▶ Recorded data
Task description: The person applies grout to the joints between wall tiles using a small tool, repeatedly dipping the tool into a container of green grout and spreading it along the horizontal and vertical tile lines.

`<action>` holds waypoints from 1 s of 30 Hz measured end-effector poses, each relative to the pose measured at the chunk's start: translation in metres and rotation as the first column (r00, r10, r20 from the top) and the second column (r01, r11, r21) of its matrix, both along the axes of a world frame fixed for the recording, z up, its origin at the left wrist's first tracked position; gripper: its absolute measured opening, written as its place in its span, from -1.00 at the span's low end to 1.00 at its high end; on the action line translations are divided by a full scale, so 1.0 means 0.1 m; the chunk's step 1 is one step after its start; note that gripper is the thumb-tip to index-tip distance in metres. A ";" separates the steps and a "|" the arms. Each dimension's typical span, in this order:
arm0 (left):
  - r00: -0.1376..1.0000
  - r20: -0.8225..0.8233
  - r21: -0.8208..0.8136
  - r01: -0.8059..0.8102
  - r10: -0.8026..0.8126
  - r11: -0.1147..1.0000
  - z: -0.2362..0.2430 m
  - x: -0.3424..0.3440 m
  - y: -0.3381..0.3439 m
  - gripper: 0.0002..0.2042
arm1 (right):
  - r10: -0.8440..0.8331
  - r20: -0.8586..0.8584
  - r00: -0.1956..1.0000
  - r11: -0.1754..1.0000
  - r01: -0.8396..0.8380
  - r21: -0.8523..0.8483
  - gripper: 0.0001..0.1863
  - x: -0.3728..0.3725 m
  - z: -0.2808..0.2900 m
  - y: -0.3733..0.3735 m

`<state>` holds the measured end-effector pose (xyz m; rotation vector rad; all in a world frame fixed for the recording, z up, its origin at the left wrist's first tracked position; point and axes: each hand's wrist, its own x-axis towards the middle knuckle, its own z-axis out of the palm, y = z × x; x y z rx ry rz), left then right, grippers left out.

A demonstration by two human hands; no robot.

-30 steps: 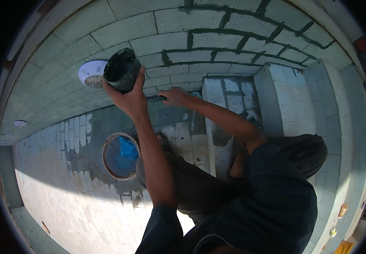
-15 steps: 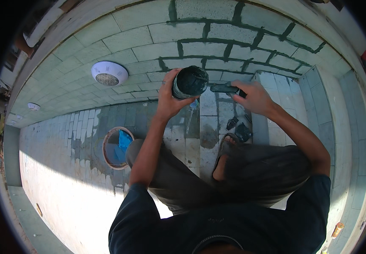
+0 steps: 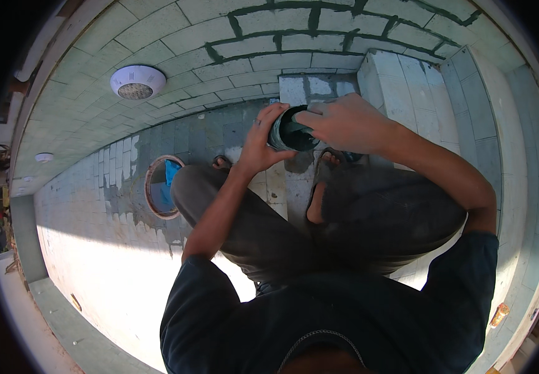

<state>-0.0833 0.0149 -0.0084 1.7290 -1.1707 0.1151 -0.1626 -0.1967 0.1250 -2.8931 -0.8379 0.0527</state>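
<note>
My left hand (image 3: 262, 137) is closed around a dark, round tub (image 3: 295, 140) smeared with dark green paste. My right hand (image 3: 341, 124) is closed over the tub's right side, its fingertips at the opening. The dark flat tool seen in that hand a moment ago is mostly hidden by it now. Beyond them rises a tiled wall (image 3: 188, 56), where thick dark green lines of paste (image 3: 313, 22) fill some joints. Behind the tub is a tiled step (image 3: 294, 84) with wet patches. My bent knees and sandalled feet are below my hands.
A round bucket (image 3: 156, 190) with water and something blue stands on the tiled floor (image 3: 95, 218), left of my knee. White round light fittings (image 3: 137, 81) are set in the wall at left. A tiled raised ledge (image 3: 419, 93) and side wall (image 3: 481, 106) bound the right.
My right hand has come from beside the tub to over its opening, bringing the tool with it. The tub, raised at the wall a second ago, is now held right of there, above my legs.
</note>
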 end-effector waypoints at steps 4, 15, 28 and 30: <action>0.997 -0.049 0.024 0.065 -0.063 0.998 0.02 -0.05 0.00 -0.08 | 0.018 -0.045 0.999 0.998 -0.020 -0.059 -0.74 0.02 -0.11 0.12; 0.994 -0.093 0.019 0.057 -0.055 0.998 0.02 -0.11 0.10 -0.11 | -0.023 -0.339 0.941 0.990 -0.025 -0.136 -0.70 0.07 0.00 0.18; 0.992 -0.122 0.027 0.043 -0.039 0.999 0.00 -0.15 0.09 -0.12 | -0.047 -0.239 0.970 0.958 0.111 0.265 -0.70 0.10 -0.29 -0.01; 0.992 -0.122 0.017 0.028 -0.025 0.999 0.02 -0.14 0.10 -0.13 | -0.022 -0.187 0.982 0.937 0.086 0.339 -0.71 0.13 -0.31 -0.03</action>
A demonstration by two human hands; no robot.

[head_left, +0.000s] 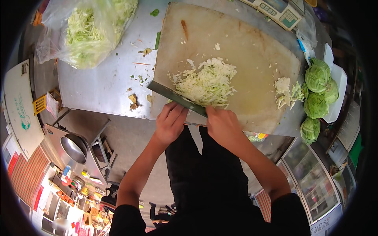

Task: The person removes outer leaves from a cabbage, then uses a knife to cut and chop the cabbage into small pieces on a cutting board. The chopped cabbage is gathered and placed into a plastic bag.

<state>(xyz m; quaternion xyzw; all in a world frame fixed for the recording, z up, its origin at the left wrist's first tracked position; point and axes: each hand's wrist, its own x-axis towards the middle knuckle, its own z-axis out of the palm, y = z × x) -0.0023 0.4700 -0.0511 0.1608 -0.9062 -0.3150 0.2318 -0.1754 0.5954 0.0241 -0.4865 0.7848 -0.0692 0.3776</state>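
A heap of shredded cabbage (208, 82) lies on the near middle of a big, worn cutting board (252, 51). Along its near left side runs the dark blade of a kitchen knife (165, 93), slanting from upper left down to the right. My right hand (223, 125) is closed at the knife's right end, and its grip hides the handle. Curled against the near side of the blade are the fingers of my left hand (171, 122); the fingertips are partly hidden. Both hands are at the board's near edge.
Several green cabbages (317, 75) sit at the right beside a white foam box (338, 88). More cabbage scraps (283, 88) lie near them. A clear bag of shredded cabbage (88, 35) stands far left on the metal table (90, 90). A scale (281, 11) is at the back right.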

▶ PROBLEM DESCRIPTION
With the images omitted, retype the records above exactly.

▶ WRITTEN REPLY
Task description: The person applies grout to the joints between wall tiles using a small tool, repeatedly dipping the tool into a container of green grout and spreading it along the horizontal and vertical tile lines.

`<action>` holds waypoints from 1 s of 30 Hz measured end-effector poses, each relative to the pose measured at the chunk's start: translation in metres and rotation as the first column (r00, r10, r20 from the top) and the second column (r01, r11, r21) of its matrix, both along the axes of a world frame fixed for the recording, z up, its origin at the left wrist's first tracked position; gripper: its absolute measured opening, written as its place in its span, from -1.00 at the span's low end to 1.00 at its high end; on the action line translations are divided by a full scale, so 1.0 means 0.1 m; the chunk's step 1 is one step after its start; note that gripper is the thumb-tip to index-tip distance in metres. A ";" separates the steps and a "|" the arms. Each dimension's typical span, in this order:
arm0 (left):
  - r00: -0.1376..1.0000
  - r20: -0.8225..0.8233
  - r21: -0.8208..0.8136
  - r01: -0.8059..0.8102
  - r10: -0.8026..0.8126
  - r11: -0.1147..1.0000
  - z: -0.2362..0.2430 m
  - x: -0.3424..0.3440 m
  - y: -0.3381..0.3439 m
  - gripper: 0.0002..0.2042
arm1 (right):
  - r10: -0.8440..0.8331
  - r20: -0.8586..0.8584
  - r00: -0.1956..1.0000
  - r11: -0.1754..1.0000
  - r01: -0.8396..0.8380
  - r21: -0.8523..0.8483
  - gripper: 0.0001..0.1863
  - x: -0.3728..0.3725 m
  - z: -0.2808..0.2900 m
  - y: -0.3733..0.3735 m

`<state>` holds the measured end-effector pose (xyz m; rotation vector rad; all in a world frame fixed for the recording, z up, its origin at the left wrist's first tracked position; point and axes: each hand's wrist, its own x-axis towards the middle knuckle, its own z-axis out of the palm, y = z × x; x y z rx ry rz), left then right, grippers left out.

A demonstration by two human hands; no robot.

-30 steps: 
-15 steps: 
+0 steps: 

<state>-0.0833 0.0149 -0.0084 1.7290 -1.1707 0.1151 -0.1626 -0.1967 0.1250 -2.8931 -0.8379 0.0527</state>
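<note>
My left hand (image 3: 262, 137) is closed around a dark, round tub (image 3: 295, 140) smeared with dark green paste. My right hand (image 3: 341, 124) is closed over the tub's right side, its fingertips at the opening. The dark flat tool seen in that hand a moment ago is mostly hidden by it now. Beyond them rises a tiled wall (image 3: 188, 56), where thick dark green lines of paste (image 3: 313, 22) fill some joints. Behind the tub is a tiled step (image 3: 294, 84) with wet patches. My bent knees and sandalled feet are below my hands.
A round bucket (image 3: 156, 190) with water and something blue stands on the tiled floor (image 3: 95, 218), left of my knee. White round light fittings (image 3: 137, 81) are set in the wall at left. A tiled raised ledge (image 3: 419, 93) and side wall (image 3: 481, 106) bound the right.
My right hand has come from beside the tub to over its opening, bringing the tool with it. The tub, raised at the wall a second ago, is now held right of there, above my legs.
</note>
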 end-effector waypoints at steps 4, 15, 28 and 30: <action>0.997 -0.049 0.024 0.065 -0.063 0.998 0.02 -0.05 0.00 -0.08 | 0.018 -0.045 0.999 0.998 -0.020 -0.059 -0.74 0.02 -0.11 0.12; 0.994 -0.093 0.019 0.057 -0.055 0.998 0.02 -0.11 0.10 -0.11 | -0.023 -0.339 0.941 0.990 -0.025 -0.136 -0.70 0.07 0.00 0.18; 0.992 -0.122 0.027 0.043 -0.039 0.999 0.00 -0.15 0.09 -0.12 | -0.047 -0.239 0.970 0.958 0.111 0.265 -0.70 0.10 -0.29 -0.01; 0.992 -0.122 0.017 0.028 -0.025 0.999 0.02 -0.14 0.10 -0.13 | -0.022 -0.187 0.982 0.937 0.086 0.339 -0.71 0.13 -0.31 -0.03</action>
A demonstration by two human hands; no robot.

[head_left, +0.000s] 

Task: The person removes outer leaves from a cabbage, then uses a knife to cut and chop the cabbage into small pieces on a cutting board. The chopped cabbage is gathered and placed into a plastic bag.

<state>(xyz m; quaternion xyzw; all in a world frame fixed for the recording, z up, its origin at the left wrist's first tracked position; point and axes: each hand's wrist, its own x-axis towards the middle knuckle, its own z-axis out of the palm, y = z × x) -0.0023 0.4700 -0.0511 0.1608 -0.9062 -0.3150 0.2318 -0.1754 0.5954 0.0241 -0.4865 0.7848 -0.0692 0.3776</state>
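A heap of shredded cabbage (208, 82) lies on the near middle of a big, worn cutting board (252, 51). Along its near left side runs the dark blade of a kitchen knife (165, 93), slanting from upper left down to the right. My right hand (223, 125) is closed at the knife's right end, and its grip hides the handle. Curled against the near side of the blade are the fingers of my left hand (171, 122); the fingertips are partly hidden. Both hands are at the board's near edge.
Several green cabbages (317, 75) sit at the right beside a white foam box (338, 88). More cabbage scraps (283, 88) lie near them. A clear bag of shredded cabbage (88, 35) stands far left on the metal table (90, 90). A scale (281, 11) is at the back right.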

The exercise requires nothing further.